A hydrogen sensor is a gas detector that detects the presence of hydrogen. They contain micro-fabricated point-contact hydrogen sensors and are used to locate hydrogen leaks. They are considered low-cost, compact, durable, and easy to maintain as compared to conventional gas detecting instruments.

==Key issues==
There are five key issues with hydrogen detectors:

- Reliability: Functionality should be easily verifiable.
- Performance: Detection 0.5% hydrogen in air or better
- Response time < 1 second.
- Lifetime: At least the time between scheduled maintenance.
- Cost: Goal is $5 per sensor and $30 per controller.
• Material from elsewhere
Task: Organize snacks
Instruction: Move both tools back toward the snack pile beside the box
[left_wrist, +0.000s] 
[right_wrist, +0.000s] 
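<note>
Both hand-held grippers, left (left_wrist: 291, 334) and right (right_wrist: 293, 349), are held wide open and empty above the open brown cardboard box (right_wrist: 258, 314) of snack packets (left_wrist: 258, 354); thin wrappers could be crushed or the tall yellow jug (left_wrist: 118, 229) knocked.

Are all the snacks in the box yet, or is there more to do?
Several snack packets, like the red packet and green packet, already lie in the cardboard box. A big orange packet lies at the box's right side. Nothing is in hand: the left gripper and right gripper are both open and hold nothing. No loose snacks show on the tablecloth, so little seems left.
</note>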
===Additional requirements===
- Measurement range coverage of 0.1–10.0% concentration
- Operation in temperatures of −30 °C to 80 °C
- Accuracy within 5% of full scale
- Function in an ambient air gas environment within a 10–98% relative humidity range
- Resistance to hydrocarbon and other interference.
- Lifetime greater than 10 years

==Types of microsensors==
There are various types of hydrogen microsensors, which use different mechanisms to detect the gas. Palladium is used in many of these, because it selectively absorbs hydrogen gas and forms the compound palladium hydride. Palladium-based sensors have a strong temperature dependence which makes their response time too large at very low temperatures. Palladium sensors have to be protected against carbon monoxide, sulfur dioxide and hydrogen sulfide.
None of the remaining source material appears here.